The stage area displays five large reproductions of vintage German posters, mostly from 1920s Weimar Germany, selected with the directors and hand-painted by Laura Streeter. They deserve close attention, for they relate surprisingly to our present political situation and parallel our own troubled dynamics.

(Views of Stage. Set Design: M. Streeter. Photo by Setje-Eilers.)

A poster with a nationalistic, red, German Imperial eagle filled with vertical organ pipes above the slogan “Germany the Land of Music” (Lothar Heinemann, 1937) almost touches the top of the electric piano, cleverly making it look like an organ. It’s reminiscent of the street organ in Brecht’s Threepenny Opera.

(Portrait of Dogsborough and electric piano with L. Streeter’s Adaptation of Music in Germany. Photo by Setje-Eilers.)

Käthe Kollwitz’s 1924 antiwar poster “Nie wieder Krieg” (Never Again War) at stage left calls out in vain for Ui’s crowd to resist preparations for yet another world war.

(L. Streeter’s Adaptation of Nie Wieder Krieg. Photo by Setje-Eilers.)
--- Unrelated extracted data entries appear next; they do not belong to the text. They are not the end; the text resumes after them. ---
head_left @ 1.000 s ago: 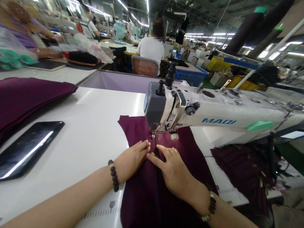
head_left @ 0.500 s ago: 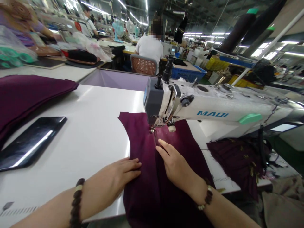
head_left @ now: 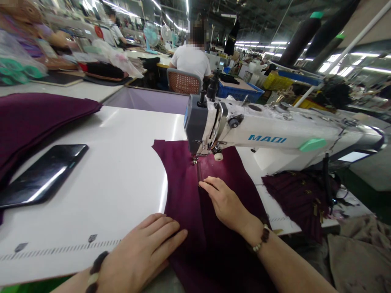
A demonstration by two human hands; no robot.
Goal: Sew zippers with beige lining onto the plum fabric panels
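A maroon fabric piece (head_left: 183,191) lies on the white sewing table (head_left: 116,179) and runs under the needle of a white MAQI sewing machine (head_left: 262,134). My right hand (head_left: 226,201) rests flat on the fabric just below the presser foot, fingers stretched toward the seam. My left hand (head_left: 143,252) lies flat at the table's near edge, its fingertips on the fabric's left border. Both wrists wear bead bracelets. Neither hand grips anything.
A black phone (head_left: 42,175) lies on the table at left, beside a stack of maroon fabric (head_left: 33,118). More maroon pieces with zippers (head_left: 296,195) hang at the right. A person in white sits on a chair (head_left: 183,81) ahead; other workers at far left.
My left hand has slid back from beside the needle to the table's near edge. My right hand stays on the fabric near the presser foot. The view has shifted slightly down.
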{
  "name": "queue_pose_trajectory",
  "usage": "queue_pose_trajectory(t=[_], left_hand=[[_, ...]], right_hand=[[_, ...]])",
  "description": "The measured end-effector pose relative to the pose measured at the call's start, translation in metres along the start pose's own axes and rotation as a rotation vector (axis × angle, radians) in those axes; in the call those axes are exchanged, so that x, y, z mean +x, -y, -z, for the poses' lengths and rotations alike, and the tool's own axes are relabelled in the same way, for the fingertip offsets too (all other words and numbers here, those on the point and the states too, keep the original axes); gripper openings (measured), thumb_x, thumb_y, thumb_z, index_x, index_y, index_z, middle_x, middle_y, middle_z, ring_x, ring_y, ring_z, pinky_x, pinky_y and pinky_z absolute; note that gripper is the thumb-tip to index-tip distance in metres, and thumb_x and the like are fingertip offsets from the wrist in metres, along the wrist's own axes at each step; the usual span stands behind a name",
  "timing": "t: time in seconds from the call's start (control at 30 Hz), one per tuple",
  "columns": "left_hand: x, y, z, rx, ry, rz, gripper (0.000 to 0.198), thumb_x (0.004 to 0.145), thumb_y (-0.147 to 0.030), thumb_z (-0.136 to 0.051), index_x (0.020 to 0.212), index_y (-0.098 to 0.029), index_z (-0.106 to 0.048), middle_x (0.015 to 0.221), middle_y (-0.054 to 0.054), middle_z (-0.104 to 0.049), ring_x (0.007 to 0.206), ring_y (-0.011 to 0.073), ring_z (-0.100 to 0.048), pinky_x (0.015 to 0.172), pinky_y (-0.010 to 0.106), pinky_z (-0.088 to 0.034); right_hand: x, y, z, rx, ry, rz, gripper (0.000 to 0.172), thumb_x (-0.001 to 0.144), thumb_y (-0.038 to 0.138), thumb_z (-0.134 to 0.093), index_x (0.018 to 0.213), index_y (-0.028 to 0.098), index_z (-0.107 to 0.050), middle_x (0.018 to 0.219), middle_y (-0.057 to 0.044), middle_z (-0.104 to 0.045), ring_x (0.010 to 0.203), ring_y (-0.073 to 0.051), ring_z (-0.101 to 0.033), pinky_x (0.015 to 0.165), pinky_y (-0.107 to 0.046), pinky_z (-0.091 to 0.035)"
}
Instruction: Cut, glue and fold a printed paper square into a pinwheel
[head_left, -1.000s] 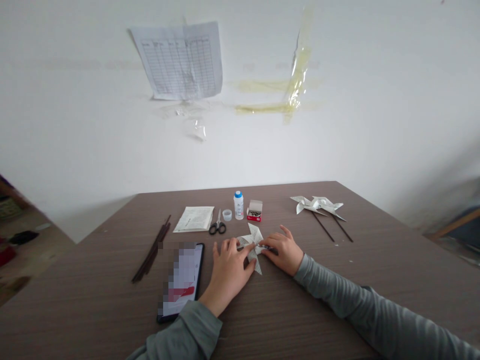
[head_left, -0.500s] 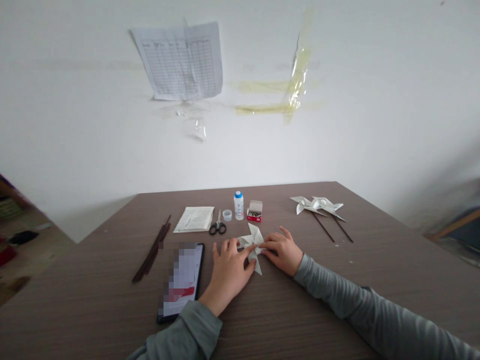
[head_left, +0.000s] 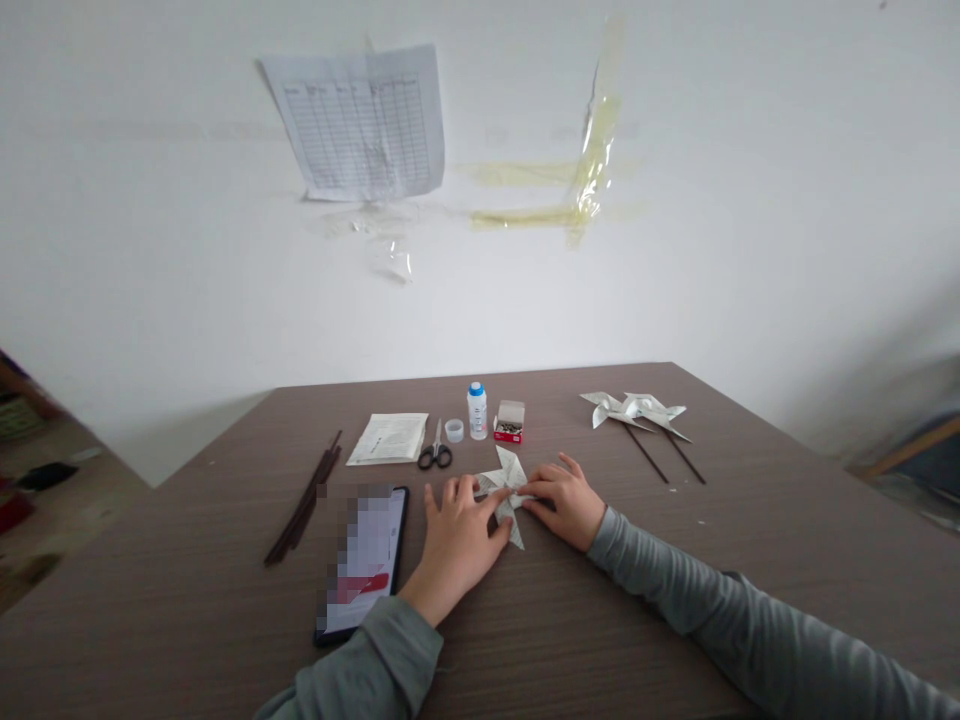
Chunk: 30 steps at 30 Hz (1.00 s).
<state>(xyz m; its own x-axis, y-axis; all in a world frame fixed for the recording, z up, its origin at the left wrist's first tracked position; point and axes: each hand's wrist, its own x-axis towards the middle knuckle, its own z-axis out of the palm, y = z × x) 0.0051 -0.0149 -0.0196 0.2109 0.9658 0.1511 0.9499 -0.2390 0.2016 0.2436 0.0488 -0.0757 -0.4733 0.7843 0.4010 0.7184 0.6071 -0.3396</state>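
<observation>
A paper pinwheel (head_left: 510, 468) made of printed sheet lies on the table between my hands, its pointed blades spread out. My left hand (head_left: 459, 530) presses it from the left, the index fingertip on its centre and the thumb by the lower blade. From the right, the thumb and fingers of my right hand (head_left: 566, 503) pinch the right blade near the middle. Part of the pinwheel is covered by my fingers. Just beyond it stand a small red box of metal pins (head_left: 509, 432) and a white bottle with a blue cap (head_left: 477, 412).
Black-handled scissors (head_left: 435, 456), a clear round cap (head_left: 454, 431) and a stack of paper (head_left: 388, 439) lie further left. A phone (head_left: 365, 560) sits beside my left forearm, with dark sticks (head_left: 306, 500) past it. Two pinwheels on sticks (head_left: 645, 412) lie back right.
</observation>
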Motion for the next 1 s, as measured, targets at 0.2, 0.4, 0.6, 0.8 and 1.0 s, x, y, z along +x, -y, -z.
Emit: queue_pose_trajectory(t=[0.2,0.4,0.6,0.8,1.0], left_hand=[[0.0011,-0.0009,-0.0017,0.003,-0.012,0.027,0.054,0.112,-0.030,-0.091,0.164,-0.045,-0.094,0.150,0.015,-0.083,0.151,0.0474,-0.075,0.147,0.093,-0.048],[0.0009,-0.0004,0.0009,-0.003,0.027,0.013,0.049,0.116,-0.031,-0.086,0.161,-0.049,-0.095,0.153,0.014,-0.082,0.156,0.0474,-0.071,0.148,0.094,-0.044],[0.0016,-0.0030,0.0056,0.007,0.019,0.013,0.050,0.115,-0.028,-0.087,0.160,-0.047,-0.096,0.154,0.015,-0.083,0.156,0.0490,-0.073,0.148,0.095,-0.044],[0.0009,-0.0036,0.0050,0.017,0.055,0.024,0.052,0.117,-0.029,-0.083,0.165,-0.045,-0.094,0.160,0.016,-0.082,0.160,0.0495,-0.071,0.149,0.096,-0.042],[0.0022,0.0006,-0.0017,0.016,0.006,0.036,0.056,0.112,-0.036,-0.090,0.167,-0.044,-0.091,0.153,0.014,-0.084,0.156,0.0480,-0.072,0.148,0.092,-0.047]], right_hand=[[-0.0005,0.0032,0.0026,0.000,0.016,-0.018,0.030,0.112,0.017,-0.087,0.126,0.037,-0.104,0.122,-0.009,-0.099,0.119,-0.037,-0.096,0.144,-0.079,-0.058],[-0.0002,0.0010,0.0002,0.005,-0.019,0.000,0.028,0.109,0.018,-0.089,0.120,0.039,-0.103,0.117,-0.007,-0.098,0.115,-0.035,-0.095,0.140,-0.072,-0.062],[-0.0003,0.0018,0.0004,-0.006,-0.006,-0.012,0.030,0.110,0.018,-0.087,0.121,0.039,-0.104,0.119,-0.007,-0.099,0.115,-0.035,-0.094,0.142,-0.072,-0.061],[-0.0008,-0.0001,0.0001,-0.036,-0.003,0.021,0.029,0.114,0.021,-0.084,0.126,0.038,-0.103,0.120,-0.006,-0.099,0.115,-0.031,-0.093,0.141,-0.069,-0.062],[-0.0004,0.0019,0.0014,-0.030,0.050,-0.019,0.027,0.117,0.021,-0.084,0.131,0.036,-0.102,0.125,-0.009,-0.098,0.123,-0.033,-0.093,0.147,-0.077,-0.055]])
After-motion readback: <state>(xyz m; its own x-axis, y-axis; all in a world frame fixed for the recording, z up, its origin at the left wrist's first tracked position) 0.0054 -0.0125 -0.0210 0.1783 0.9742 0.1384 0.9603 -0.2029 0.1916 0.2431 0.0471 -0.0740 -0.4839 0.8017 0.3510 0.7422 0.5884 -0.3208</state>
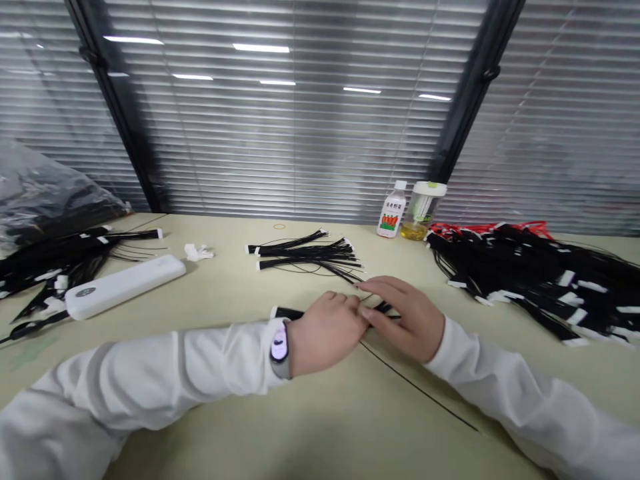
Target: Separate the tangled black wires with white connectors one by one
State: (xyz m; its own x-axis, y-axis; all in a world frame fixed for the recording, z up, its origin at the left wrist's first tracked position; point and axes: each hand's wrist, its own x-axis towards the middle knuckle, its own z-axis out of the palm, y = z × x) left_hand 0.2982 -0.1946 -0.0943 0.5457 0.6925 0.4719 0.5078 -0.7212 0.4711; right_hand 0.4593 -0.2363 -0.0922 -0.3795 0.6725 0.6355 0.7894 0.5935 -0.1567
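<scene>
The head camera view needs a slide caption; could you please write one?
Left hand and right hand handle black wires on a pale desk.

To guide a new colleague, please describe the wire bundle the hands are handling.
On the pale desk below the blinds lie three piles of black wires. In front of the middle pile, one bundle lies between the left hand and right hand, the only one touched.

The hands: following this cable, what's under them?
A black cable bundle runs beneath the left hand and right hand; its end and a thin wire show, its middle is covered.
</scene>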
Only the audience can see the travel poster “Sommer in Deutschland” (Summer in Germany, Ludwig Hohlwein, 1927) at stage left. Yet, considering the signs we read at the entrance, who would want to go there?

(L. Streeter’s adaptation of Sommer in Deutschland. Photo by Setje-Eilers.)

As part of the set on stage right, there is a very large portrait of Dogsborough (aka Paul von Hindenburg), with the name DOGSBOROUGH under it, based on a 1932 postcard.

(Left, 1932 Postcard. Right, Streeter’s Adaptation of 1932 Postcard. Photo by Setje-Eilers.)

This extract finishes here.